Среди всего этого ночного театра маленький человечек с перебитым носом, похожий на домового, смотрит, как танцует и корчится в предсмертных судорогах его детище. В полузакрытых глазах мерцают последние огоньки пламени, вымаливающие у хозяина еды.
«Ещё! Ещё! – увядающие язычки, как руки, тянутся к человеку, облизывая на последнем издыхании его ноги. – Ну, кинь в меня еще одну веточку, —слышится шепот в ночной тишине, – и я расскажу тебе самую красивую историю огня, без которого тебе не прожить и дня на этой земле. Слушай же и смотри!» – и огонь проглатывает свою очередную жертву.
Перед глазами маленького человека возникает картина давно минувшего времени. Он видит дома, людей, снующих повсюду, животные не находят себе места: огонь идет сплошной стеной, распевая всему живому и неживому свой победоносный гимн. Его руки необъятны и преисполнены любви к своим жертвам. Танец наполнен завораживающей и магической грации. Медленно мышеловка захлопывается. Чудовище смыкает свои объятия и, словно усыпляя свои жертвы, обволакивает молочной пеленой всё живое: дым заполняет всё вокруг, и только вода для него недоступна. Огромный вал огня уже близко. Преград нет на его пути. Жгучая боль пронизывает великанов-кедров, и они разрываются в предсмертных судорогах. Огонь беснуется, он в безумии. Куски живой плоти, заражённые пламенем словно осы, разносят неизлечимую заразу в скованную страхом пустоту леса. Огонь по-хозяйски берет то, что не может отстоять земля. Он готов разорваться в своем сатанинском обжорстве, и все сгорает в его бездонном чреве. Спичечными коробками вспыхивают дома. Люди в панике, им некуда деться, огонь гонит их. Они – мышки, и никуда им не спрятаться от огня: «Вы перекормили меня, и я благодарен вам за это. Вот вам моя плата», – слышится в треске голос. И пламя шипящими змеями тянется к людям, обнимая и лаская их тела своими языками. Люди в страхе принимают эту любовь и корчатся от блаженного удовольствия. У огня еще никогда не было такого пира.
Застывшая фигурка, похожая на Будду, вдруг оживает, вскакивает как ужаленная. Под ногами мерцает маленький, размером с монету, огонек и уже не просит пищи.
– А ты чего не спишь?
Дима ёжится в своей лёгкой курточке. – Может, дров подбросить? – отвечает он в тишине и оглядывается.

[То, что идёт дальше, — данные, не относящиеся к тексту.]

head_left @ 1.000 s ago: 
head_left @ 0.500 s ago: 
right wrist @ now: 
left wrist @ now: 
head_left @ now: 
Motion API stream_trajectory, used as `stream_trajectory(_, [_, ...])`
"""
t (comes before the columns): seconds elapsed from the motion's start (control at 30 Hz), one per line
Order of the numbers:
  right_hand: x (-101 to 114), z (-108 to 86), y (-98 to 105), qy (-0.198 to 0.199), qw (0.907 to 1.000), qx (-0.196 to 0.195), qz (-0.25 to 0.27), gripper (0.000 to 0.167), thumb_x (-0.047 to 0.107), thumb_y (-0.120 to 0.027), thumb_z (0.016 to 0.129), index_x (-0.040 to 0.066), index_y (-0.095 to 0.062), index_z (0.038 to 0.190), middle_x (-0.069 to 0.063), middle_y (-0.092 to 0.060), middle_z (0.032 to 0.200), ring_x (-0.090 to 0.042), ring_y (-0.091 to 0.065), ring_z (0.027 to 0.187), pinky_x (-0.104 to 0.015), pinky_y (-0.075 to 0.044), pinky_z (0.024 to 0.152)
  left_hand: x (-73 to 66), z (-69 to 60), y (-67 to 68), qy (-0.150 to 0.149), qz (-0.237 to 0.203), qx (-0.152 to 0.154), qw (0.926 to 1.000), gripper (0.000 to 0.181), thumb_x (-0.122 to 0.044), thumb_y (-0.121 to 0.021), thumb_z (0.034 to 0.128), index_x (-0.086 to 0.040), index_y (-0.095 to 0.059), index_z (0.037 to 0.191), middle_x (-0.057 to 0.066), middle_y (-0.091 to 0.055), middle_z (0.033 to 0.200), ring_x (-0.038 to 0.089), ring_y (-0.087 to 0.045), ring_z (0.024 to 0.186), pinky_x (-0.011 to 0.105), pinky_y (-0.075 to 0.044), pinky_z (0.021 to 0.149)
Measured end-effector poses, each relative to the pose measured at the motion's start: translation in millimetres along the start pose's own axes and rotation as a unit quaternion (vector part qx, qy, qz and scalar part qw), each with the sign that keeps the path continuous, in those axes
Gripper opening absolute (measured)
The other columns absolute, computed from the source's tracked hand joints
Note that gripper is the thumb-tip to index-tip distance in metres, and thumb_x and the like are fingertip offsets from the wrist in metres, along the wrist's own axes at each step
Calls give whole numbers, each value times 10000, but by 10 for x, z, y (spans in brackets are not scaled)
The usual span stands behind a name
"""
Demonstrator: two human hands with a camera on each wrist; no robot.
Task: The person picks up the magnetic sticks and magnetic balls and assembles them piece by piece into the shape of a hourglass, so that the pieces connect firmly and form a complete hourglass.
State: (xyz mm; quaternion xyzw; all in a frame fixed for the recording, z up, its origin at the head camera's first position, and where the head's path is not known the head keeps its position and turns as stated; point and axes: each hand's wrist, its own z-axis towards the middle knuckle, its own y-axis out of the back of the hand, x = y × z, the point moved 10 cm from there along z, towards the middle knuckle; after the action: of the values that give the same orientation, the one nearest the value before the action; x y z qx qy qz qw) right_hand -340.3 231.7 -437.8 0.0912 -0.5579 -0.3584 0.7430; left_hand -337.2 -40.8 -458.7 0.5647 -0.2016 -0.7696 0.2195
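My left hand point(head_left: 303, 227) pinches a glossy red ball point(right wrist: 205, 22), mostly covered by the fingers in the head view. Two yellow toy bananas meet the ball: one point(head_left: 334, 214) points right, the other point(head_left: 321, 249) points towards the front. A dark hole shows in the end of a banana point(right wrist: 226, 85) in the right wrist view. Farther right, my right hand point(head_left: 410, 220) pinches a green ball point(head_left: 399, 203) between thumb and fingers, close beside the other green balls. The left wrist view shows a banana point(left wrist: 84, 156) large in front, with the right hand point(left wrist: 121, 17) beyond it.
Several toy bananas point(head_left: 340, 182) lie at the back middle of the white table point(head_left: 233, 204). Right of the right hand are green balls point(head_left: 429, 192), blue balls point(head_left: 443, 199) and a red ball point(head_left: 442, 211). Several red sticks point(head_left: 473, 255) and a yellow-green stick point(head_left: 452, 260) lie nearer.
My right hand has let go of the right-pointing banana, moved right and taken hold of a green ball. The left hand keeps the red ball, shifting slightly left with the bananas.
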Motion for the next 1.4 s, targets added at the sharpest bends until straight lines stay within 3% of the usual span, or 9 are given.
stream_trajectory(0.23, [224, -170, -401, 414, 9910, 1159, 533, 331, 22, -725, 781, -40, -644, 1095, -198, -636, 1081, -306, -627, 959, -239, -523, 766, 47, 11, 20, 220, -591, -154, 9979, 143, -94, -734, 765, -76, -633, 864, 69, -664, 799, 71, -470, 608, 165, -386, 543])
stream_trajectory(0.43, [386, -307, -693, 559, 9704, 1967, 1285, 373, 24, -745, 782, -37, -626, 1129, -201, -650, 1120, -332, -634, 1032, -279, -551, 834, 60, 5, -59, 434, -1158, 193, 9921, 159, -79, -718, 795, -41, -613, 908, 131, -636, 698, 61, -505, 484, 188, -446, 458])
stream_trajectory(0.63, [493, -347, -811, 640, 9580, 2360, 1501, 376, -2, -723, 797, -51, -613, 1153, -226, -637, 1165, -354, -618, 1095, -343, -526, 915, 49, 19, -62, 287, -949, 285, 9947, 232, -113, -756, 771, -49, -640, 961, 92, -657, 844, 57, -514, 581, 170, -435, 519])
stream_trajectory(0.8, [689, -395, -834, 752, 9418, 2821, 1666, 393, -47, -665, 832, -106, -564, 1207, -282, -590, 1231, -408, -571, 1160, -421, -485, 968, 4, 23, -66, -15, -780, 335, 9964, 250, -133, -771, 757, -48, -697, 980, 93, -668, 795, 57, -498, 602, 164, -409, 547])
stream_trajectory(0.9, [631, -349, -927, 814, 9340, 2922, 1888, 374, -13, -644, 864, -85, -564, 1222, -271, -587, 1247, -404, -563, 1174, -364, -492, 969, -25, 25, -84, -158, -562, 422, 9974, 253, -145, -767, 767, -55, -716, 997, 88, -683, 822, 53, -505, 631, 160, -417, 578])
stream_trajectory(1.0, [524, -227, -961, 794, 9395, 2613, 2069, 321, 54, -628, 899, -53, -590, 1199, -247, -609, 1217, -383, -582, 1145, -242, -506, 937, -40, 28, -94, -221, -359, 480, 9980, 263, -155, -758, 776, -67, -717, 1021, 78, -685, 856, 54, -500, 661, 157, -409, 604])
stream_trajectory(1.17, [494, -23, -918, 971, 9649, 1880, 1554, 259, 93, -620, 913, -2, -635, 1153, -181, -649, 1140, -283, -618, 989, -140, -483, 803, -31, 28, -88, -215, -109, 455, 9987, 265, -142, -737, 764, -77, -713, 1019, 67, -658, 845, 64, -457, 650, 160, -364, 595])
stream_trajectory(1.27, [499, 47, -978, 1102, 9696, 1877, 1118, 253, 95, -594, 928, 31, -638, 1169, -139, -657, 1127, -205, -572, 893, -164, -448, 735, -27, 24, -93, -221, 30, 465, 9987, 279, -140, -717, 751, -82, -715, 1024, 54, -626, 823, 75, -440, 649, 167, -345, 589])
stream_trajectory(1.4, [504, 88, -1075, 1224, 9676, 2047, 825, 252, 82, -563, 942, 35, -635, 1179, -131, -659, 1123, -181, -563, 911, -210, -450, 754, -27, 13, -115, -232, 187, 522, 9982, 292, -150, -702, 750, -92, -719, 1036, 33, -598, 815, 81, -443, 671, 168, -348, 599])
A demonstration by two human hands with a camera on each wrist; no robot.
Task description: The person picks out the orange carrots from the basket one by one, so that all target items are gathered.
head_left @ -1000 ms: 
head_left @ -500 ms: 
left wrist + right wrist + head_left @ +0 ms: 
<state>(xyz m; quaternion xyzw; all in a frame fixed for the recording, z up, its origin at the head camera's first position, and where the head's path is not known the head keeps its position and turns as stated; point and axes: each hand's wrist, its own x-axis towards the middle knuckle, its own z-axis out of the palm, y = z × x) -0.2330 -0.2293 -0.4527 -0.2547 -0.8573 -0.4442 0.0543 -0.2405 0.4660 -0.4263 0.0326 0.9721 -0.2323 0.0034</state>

– Обойдется. Ему и так много досталось. Лучше укройся, от реки туман пойдёт. Возьми моё одеяло, а мне не холодно. Я привык. До утра еще не скоро. – Кася крепко зевает. Под ногами исчезают последние остатки костра. – Подавись!
В тишине слышится тихое шипение.
– Ты слышал? Как будто кто-то вздохнул.
– Кажись, да. – Кася оглядел спящих друзей. – Который раз убеждаюсь, что место это с причудами. – Бросив под себя кусок пожарного брезента, он улегся прямо на место, где только что мерцало пламя. – Так будет правильно.